Your goal. Repeat the lines below exactly as written, please, from the line with "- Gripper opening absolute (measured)" to the line with "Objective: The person", both lines included, and no others.

Data extracted from a collection.
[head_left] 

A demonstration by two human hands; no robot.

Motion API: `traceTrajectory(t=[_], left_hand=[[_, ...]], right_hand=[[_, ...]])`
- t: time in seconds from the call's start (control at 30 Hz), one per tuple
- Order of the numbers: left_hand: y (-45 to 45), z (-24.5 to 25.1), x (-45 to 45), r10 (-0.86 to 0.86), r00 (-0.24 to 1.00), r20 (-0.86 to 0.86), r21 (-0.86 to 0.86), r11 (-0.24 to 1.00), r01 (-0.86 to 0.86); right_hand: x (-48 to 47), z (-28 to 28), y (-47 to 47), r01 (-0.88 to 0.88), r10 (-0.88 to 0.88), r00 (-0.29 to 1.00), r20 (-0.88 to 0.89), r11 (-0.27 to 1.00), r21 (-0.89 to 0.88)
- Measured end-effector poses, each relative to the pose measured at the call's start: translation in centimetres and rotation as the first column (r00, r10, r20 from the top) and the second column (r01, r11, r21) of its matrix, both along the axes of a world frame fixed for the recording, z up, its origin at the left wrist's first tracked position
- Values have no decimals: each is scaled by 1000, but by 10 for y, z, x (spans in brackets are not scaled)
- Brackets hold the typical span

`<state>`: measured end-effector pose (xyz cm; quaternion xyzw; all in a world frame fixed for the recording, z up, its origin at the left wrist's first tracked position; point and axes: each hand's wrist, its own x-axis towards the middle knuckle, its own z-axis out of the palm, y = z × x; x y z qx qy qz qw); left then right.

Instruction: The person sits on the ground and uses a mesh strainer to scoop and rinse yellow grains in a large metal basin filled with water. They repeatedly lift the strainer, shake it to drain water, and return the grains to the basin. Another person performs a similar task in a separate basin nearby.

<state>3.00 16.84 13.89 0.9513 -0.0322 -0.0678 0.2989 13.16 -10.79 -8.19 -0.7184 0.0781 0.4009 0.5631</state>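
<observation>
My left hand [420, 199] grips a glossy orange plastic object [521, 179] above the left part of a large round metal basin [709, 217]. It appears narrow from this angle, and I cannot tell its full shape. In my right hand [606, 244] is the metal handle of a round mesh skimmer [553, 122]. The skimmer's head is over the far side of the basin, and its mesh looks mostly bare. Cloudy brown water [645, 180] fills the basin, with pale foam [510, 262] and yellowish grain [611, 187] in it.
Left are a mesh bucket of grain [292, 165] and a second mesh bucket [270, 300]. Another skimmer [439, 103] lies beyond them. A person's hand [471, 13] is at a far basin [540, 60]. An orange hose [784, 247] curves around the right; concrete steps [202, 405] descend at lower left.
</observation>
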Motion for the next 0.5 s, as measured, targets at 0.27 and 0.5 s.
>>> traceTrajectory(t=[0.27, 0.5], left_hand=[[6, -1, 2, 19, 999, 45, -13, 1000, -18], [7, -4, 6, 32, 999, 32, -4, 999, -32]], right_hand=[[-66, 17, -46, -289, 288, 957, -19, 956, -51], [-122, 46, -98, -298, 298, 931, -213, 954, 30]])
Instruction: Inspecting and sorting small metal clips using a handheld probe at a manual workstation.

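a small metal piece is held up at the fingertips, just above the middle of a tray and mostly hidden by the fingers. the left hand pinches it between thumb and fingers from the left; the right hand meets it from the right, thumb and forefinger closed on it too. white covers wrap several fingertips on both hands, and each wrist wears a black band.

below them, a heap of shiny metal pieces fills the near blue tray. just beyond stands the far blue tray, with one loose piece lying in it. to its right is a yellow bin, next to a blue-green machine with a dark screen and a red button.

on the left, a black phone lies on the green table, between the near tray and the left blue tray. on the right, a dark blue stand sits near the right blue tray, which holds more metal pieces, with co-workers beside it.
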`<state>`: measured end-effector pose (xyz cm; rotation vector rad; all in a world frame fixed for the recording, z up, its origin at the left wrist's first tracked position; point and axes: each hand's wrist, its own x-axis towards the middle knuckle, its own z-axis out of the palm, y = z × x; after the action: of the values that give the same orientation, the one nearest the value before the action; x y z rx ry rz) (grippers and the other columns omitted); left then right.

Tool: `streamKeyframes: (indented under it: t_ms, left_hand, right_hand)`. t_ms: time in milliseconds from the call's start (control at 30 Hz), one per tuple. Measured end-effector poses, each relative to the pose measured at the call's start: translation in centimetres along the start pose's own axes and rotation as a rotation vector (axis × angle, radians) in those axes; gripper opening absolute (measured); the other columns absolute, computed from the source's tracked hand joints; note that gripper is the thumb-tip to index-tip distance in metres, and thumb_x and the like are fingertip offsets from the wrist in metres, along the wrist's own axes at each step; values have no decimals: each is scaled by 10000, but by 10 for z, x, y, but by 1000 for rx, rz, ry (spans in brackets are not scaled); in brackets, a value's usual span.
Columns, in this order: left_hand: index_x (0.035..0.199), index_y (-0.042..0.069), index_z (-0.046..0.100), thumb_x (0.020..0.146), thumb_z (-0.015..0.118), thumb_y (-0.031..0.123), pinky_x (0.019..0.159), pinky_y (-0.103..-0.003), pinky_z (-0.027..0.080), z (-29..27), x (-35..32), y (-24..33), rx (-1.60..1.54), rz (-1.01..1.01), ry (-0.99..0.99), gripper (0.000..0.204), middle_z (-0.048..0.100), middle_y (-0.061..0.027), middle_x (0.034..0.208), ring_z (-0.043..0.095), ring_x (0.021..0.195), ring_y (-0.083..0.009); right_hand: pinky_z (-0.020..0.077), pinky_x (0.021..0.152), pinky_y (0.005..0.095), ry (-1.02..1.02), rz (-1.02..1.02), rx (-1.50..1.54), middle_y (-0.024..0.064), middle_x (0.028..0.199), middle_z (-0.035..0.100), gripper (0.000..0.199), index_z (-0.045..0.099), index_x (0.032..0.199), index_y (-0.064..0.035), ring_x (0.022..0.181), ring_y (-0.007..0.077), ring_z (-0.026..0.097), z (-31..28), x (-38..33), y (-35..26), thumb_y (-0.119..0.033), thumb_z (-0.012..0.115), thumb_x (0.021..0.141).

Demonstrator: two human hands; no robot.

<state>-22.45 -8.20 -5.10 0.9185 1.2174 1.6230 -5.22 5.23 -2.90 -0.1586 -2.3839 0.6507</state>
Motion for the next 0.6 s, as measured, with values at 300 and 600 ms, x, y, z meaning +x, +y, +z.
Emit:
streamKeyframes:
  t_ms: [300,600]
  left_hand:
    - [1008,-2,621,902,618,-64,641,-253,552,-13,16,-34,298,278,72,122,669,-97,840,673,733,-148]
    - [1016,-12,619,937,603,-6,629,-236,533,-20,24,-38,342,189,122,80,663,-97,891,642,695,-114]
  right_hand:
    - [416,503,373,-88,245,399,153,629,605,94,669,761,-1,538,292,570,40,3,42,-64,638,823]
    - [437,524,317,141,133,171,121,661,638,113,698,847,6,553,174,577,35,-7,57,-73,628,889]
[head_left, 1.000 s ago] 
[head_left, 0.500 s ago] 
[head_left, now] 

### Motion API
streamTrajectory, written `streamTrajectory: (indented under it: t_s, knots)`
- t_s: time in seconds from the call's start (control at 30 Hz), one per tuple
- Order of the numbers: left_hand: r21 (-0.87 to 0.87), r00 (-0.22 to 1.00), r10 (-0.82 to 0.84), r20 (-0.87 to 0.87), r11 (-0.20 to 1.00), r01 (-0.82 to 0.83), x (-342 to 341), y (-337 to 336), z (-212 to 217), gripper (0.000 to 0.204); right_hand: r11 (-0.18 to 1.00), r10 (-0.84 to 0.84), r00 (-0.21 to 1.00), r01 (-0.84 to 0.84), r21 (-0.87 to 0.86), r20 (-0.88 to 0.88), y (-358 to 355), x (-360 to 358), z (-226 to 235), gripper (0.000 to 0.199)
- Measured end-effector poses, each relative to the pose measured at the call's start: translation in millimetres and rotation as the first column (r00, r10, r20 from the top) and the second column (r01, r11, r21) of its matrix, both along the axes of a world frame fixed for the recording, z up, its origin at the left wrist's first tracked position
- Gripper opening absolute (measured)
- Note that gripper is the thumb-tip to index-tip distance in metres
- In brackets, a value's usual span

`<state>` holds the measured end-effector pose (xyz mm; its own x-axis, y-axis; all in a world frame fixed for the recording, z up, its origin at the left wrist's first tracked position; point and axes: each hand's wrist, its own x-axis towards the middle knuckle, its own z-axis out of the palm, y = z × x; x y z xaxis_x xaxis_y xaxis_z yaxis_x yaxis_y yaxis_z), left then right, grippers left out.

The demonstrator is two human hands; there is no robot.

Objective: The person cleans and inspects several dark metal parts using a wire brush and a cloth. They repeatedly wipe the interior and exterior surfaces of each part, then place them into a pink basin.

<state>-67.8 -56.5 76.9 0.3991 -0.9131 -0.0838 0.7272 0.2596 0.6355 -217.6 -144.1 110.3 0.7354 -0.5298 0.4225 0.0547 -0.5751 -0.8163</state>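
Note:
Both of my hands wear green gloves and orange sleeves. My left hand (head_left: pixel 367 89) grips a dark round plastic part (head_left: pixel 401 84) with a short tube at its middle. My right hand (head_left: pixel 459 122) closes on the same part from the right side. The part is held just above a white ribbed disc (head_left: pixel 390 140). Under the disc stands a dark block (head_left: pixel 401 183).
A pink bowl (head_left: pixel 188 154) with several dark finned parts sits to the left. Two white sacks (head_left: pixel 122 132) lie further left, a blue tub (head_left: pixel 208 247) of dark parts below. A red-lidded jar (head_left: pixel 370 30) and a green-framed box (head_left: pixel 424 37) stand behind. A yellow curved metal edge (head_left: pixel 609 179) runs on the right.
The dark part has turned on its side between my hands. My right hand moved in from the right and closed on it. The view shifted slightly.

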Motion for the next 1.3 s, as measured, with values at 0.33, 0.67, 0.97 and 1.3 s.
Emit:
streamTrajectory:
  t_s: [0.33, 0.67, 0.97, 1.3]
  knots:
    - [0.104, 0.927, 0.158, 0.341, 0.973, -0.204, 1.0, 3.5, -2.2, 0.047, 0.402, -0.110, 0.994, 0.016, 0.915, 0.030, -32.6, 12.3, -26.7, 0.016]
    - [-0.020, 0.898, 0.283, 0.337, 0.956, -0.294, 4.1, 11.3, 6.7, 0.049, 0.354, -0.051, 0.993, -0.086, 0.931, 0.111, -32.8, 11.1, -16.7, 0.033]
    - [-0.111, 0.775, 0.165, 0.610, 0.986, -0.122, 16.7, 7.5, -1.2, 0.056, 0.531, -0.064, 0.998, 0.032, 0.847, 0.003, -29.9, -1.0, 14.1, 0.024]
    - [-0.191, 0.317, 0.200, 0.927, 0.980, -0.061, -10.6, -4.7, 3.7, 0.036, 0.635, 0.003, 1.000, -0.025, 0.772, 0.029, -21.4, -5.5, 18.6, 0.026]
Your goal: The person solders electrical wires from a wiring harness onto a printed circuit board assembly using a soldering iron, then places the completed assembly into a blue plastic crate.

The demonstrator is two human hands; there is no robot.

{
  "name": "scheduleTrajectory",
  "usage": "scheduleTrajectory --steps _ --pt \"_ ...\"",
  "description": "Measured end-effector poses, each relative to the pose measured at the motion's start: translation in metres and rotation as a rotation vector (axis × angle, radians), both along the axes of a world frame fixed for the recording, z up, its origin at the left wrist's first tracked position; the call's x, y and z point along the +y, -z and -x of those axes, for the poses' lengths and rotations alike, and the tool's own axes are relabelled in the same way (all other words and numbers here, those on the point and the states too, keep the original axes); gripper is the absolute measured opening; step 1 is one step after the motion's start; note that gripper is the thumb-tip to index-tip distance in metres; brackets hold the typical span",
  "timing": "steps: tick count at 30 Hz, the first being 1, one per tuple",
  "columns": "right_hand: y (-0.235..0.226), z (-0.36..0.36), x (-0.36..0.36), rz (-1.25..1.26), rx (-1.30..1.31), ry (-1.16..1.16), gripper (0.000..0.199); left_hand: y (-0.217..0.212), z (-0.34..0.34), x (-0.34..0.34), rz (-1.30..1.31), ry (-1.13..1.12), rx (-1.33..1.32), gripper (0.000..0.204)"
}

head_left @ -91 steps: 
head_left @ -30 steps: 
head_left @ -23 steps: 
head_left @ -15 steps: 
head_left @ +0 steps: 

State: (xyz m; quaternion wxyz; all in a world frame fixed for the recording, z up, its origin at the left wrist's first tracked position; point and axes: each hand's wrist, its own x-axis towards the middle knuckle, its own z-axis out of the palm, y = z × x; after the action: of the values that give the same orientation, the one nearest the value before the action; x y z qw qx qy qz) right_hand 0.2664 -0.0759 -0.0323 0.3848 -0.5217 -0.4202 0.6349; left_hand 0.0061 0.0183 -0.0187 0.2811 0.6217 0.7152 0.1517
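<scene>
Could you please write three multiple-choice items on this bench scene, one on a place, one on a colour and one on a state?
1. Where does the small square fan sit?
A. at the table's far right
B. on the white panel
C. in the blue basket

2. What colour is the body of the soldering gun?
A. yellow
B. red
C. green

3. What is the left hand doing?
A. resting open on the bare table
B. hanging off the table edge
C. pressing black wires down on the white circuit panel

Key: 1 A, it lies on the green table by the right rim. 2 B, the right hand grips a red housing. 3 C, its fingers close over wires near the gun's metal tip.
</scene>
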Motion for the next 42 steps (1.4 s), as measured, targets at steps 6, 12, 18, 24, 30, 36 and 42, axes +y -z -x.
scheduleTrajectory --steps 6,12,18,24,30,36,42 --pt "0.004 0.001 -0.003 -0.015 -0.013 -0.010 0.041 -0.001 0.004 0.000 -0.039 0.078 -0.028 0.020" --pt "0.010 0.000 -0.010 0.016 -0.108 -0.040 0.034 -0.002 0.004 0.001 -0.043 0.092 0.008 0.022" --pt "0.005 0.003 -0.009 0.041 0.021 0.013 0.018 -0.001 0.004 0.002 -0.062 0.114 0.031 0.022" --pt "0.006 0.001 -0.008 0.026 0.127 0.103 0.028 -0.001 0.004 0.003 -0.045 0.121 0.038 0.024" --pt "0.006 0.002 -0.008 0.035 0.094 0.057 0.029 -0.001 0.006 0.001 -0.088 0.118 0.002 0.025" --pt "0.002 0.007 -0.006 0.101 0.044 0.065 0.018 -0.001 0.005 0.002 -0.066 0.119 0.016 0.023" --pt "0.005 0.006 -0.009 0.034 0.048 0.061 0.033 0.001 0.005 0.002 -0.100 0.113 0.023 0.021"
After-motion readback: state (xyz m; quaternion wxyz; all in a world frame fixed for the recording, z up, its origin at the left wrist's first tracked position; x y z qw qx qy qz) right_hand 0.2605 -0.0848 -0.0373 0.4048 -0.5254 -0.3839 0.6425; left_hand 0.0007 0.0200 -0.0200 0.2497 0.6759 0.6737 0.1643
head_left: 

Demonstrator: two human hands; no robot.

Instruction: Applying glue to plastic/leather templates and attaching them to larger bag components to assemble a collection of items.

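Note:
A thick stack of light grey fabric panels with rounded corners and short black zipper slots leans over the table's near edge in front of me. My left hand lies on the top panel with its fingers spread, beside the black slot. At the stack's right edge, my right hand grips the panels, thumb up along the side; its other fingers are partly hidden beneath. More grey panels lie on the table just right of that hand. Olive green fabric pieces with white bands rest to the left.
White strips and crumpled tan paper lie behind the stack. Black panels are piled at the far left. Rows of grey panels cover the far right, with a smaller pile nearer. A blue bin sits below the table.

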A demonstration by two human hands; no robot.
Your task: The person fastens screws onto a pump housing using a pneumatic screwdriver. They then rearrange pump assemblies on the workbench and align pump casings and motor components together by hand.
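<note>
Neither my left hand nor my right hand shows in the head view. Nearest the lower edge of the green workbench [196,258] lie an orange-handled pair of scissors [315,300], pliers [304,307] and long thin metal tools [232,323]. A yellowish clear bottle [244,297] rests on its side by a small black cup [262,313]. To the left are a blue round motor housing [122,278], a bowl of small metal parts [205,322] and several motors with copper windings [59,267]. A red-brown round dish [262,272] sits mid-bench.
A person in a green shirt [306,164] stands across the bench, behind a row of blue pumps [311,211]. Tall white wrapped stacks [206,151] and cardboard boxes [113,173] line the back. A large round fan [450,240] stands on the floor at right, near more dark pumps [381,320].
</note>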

Answer section.
- Gripper opening absolute (measured)
- Note that gripper is the thumb-tip to index-tip distance in metres
- In brackets, a value's usual span

`<state>` holds the measured end-effector pose (xyz mm; its own x-axis, y-axis; all in a world frame fixed for the recording, z up, its origin at the left wrist's first tracked position; point and axes: each hand's wrist, its own x-axis towards the middle knuckle, its own z-axis out of the palm, y = z × x; x y z xaxis_x xaxis_y xaxis_z yaxis_x yaxis_y yaxis_z), left then right, grippers left out.

The demonstrator is two human hands; there is no robot.

Objective: The person cleans and inspects several dark metal parts using a wire brush and a cloth. They repeatedly wipe the interior and exterior surfaces of each part, then place them into a pink basin.

The exercise is complete.